**Task goal:** Only some lines are wanted. Transcribe, exactly, the lines below from the line with "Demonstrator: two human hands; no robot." up to and including the line with "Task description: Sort".

/---

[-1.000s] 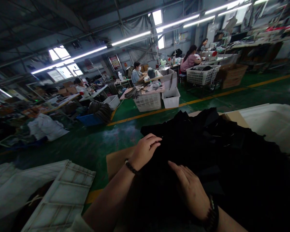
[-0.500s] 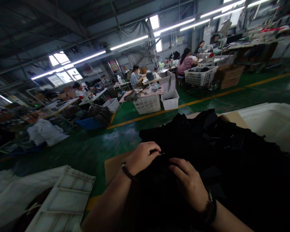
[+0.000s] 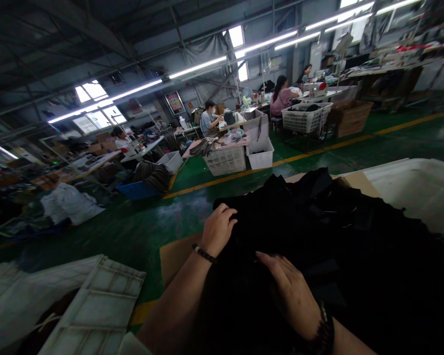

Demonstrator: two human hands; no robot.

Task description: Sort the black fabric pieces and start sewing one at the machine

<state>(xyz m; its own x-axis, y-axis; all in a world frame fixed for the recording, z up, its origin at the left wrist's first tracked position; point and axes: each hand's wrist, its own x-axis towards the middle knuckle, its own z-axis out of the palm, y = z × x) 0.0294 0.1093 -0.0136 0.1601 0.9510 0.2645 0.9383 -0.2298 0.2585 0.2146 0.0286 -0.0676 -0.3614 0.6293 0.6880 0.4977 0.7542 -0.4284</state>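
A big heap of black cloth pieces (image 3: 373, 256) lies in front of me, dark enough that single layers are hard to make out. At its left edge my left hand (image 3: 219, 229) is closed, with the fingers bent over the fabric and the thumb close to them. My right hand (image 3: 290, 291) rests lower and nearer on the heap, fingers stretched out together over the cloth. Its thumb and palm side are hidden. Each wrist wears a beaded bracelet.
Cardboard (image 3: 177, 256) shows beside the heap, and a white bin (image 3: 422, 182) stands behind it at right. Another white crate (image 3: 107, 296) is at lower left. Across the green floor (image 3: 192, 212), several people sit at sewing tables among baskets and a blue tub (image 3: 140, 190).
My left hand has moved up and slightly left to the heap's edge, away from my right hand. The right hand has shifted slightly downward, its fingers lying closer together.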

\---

**Task answer:**
Demonstrator: two human hands; no robot.

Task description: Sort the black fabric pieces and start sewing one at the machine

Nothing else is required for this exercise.